**Assigned task**
Pull every line holding the word "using" out of the data and copy it.

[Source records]
★ ★ ★ ★ ★ ★ ★

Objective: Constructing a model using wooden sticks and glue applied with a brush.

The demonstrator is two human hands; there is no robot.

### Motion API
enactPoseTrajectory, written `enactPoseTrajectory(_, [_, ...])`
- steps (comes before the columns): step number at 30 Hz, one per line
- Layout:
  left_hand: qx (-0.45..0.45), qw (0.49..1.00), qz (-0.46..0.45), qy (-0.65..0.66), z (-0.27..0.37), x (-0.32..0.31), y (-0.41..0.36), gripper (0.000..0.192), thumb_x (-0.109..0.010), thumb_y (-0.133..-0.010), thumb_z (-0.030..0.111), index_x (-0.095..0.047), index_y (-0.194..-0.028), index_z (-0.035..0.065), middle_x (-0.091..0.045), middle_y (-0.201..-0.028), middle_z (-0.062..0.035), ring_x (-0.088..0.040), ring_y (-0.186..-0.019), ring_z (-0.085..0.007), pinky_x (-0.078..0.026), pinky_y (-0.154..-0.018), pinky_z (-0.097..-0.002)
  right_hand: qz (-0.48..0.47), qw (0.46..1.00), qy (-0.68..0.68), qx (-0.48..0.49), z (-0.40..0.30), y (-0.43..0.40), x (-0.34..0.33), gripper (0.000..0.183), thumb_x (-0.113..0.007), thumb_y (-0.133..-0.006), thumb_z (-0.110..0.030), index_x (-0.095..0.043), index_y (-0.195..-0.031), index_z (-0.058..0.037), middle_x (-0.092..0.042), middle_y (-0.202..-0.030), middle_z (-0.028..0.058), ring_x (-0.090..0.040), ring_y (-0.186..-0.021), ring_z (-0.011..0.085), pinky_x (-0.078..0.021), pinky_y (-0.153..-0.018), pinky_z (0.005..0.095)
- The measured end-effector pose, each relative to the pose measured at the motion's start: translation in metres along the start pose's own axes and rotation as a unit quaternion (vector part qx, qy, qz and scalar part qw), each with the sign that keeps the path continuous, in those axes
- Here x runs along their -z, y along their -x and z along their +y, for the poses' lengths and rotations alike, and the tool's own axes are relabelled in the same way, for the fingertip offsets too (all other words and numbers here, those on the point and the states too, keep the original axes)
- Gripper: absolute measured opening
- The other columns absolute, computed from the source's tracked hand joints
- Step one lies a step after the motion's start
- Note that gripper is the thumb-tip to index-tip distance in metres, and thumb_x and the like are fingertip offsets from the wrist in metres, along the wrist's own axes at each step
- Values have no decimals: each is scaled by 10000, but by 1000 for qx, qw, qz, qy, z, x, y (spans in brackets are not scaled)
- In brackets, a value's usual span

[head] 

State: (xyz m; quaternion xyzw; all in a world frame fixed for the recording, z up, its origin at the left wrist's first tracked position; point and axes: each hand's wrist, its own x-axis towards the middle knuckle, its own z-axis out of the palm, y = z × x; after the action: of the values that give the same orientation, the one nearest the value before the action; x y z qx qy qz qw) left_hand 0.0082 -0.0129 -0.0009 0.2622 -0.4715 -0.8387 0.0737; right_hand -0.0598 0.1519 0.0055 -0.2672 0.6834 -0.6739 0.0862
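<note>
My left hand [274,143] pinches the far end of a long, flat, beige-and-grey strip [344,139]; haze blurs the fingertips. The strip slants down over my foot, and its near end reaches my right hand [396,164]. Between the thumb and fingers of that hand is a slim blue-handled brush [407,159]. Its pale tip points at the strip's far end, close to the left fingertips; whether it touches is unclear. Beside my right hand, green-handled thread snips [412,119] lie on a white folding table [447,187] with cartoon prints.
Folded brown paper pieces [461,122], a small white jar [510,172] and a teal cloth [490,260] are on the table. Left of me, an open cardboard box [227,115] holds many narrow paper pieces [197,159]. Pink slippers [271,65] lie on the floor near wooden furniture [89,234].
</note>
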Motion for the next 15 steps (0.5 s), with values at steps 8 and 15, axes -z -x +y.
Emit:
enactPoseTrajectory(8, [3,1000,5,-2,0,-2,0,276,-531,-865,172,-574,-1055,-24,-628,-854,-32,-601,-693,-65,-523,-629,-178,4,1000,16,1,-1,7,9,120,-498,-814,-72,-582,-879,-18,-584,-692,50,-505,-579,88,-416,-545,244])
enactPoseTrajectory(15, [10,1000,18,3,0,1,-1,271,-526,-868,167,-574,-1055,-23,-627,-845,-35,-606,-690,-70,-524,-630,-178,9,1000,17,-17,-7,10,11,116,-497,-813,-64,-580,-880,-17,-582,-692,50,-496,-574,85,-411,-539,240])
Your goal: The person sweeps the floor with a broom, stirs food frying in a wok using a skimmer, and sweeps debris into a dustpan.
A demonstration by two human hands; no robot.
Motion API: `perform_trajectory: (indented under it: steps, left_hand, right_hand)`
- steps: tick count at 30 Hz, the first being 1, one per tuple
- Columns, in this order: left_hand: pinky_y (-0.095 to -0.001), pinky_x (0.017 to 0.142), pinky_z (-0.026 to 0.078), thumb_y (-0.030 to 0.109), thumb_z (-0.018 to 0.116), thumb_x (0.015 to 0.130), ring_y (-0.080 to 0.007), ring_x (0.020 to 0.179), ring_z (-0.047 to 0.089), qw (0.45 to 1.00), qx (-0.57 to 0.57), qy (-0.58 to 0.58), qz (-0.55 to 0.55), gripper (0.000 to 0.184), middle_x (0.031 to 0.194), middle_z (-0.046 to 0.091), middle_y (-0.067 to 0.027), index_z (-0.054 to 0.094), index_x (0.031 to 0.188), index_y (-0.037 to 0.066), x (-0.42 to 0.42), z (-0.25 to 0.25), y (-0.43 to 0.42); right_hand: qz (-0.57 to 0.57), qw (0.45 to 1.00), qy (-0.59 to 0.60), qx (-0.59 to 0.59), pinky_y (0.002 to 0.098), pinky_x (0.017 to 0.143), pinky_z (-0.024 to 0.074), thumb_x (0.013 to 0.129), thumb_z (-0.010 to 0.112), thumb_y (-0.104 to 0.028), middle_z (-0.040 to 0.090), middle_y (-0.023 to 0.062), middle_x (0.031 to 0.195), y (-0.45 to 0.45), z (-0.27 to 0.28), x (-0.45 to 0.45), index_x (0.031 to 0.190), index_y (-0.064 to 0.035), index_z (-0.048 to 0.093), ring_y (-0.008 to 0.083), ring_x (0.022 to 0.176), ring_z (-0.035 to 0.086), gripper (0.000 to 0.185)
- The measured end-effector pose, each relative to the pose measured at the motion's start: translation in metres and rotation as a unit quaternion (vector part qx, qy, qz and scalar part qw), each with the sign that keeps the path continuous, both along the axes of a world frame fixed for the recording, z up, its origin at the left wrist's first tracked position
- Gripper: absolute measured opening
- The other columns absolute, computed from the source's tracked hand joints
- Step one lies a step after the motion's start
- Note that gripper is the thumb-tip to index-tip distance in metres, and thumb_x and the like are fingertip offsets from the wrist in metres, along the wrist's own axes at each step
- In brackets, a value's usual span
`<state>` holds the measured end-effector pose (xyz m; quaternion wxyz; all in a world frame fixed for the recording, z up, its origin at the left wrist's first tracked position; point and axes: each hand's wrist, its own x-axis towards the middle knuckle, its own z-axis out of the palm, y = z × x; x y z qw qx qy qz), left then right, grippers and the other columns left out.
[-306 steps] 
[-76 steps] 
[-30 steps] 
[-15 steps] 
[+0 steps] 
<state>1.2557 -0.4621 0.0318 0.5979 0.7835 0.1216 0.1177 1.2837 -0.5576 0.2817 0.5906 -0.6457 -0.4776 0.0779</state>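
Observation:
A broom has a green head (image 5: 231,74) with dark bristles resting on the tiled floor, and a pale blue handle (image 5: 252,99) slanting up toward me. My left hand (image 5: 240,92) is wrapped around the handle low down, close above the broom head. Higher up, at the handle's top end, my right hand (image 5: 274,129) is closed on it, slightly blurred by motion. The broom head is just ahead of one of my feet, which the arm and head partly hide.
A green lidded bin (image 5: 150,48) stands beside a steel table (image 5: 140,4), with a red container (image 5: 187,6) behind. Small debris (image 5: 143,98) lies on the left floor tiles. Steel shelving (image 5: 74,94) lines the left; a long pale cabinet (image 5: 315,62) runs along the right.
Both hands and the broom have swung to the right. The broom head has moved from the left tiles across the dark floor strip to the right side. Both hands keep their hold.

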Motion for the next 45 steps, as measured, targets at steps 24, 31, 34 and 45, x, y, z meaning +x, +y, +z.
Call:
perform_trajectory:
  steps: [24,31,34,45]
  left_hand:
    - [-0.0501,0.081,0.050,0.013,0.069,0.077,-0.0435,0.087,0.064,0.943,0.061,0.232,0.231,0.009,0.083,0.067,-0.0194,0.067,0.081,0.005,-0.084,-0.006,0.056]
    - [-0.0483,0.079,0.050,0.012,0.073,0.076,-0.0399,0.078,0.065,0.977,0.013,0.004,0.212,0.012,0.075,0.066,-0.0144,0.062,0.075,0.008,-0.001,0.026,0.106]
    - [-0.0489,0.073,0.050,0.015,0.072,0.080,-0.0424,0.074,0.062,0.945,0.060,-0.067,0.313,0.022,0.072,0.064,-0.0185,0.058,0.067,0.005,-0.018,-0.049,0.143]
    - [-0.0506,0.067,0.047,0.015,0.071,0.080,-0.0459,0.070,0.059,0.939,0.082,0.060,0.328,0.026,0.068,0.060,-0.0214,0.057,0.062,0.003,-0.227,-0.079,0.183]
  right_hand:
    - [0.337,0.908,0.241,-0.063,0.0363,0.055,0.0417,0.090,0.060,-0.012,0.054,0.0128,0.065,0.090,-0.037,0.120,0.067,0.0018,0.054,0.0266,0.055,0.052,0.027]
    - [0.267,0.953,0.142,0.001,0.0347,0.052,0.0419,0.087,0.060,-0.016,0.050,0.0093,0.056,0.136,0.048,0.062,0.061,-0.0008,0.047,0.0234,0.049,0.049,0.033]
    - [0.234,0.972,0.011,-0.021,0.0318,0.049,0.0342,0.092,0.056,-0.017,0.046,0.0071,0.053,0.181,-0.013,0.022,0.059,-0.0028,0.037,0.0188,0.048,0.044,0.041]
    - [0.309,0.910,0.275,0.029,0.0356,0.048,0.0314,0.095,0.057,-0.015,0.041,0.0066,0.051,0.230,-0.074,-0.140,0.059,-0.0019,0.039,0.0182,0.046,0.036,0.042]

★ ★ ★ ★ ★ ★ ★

**Response area**
Objective: Constructing a model using wooden sticks and glue applied with a brush.
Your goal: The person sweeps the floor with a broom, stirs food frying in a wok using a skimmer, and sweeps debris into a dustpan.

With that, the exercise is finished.